The Master Key Filters Hypothesis: Deep Filters Are General
Zahra Babaiee, Peyman M. Kiasari, Daniela Rus, Radu Grosu
TL;DR
The paper questions the assumption that deeper CNN layers learn increasingly task-specific filters, focusing on depthwise separable CNNs (DS-CNNs). It introduces the Master Key Filters Hypothesis, asserting that depthwise filters converge to general spatial primitives that transfer across datasets, domains, and architectures. Through extensive cross-domain, cross-architecture, and semantically split ImageNet experiments, the study shows deep depthwise filters retain generality, while pointwise filters exhibit optimization-related challenges. These findings have practical implications for transfer learning and model design, suggesting larger, more diverse training data can yield universally reusable spatial features.
Abstract
This paper challenges the prevailing view that convolutional neural network (CNN) filters become increasingly specialized in deeper layers. Motivated by recent observations of clusterable repeating patterns in depthwise separable CNNs (DS-CNNs) trained on ImageNet, we extend this investigation across various domains and datasets. Our analysis of DS-CNNs reveals that deep filters maintain generality, contradicting the expected transition to class-specific filters.
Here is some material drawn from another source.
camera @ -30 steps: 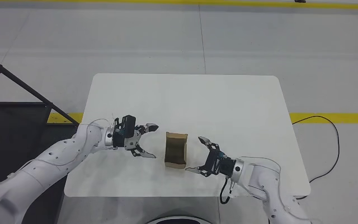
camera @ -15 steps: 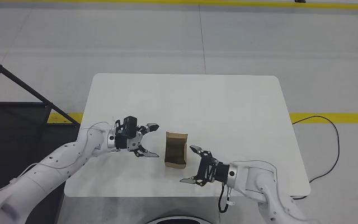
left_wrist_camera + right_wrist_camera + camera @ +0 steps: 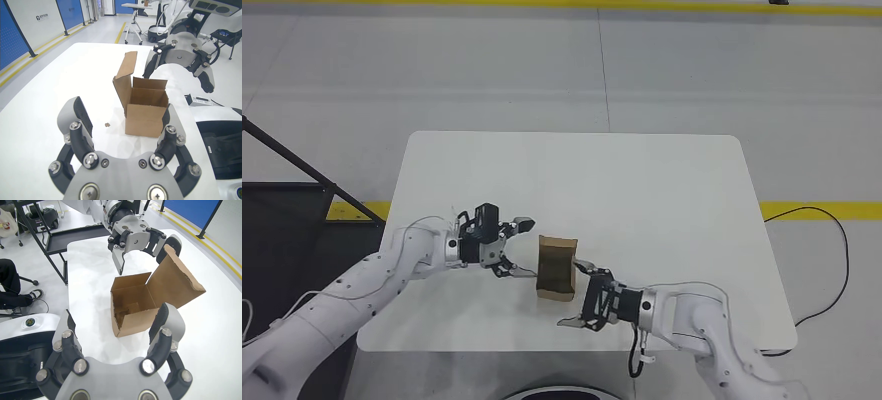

We demonstrate the generalizability of these filters through transfer learning experiments, showing that frozen filters from models trained on different datasets perform well and can be further improved when sourced from larger datasets. Our findings indicate that spatial features learned by depthwise separable convolutions remain generic across all layers, domains, and architectures. This research provides new insights into the nature of generalization in neural networks, particularly in DS-CNNs, and has significant implications for transfer learning and model design.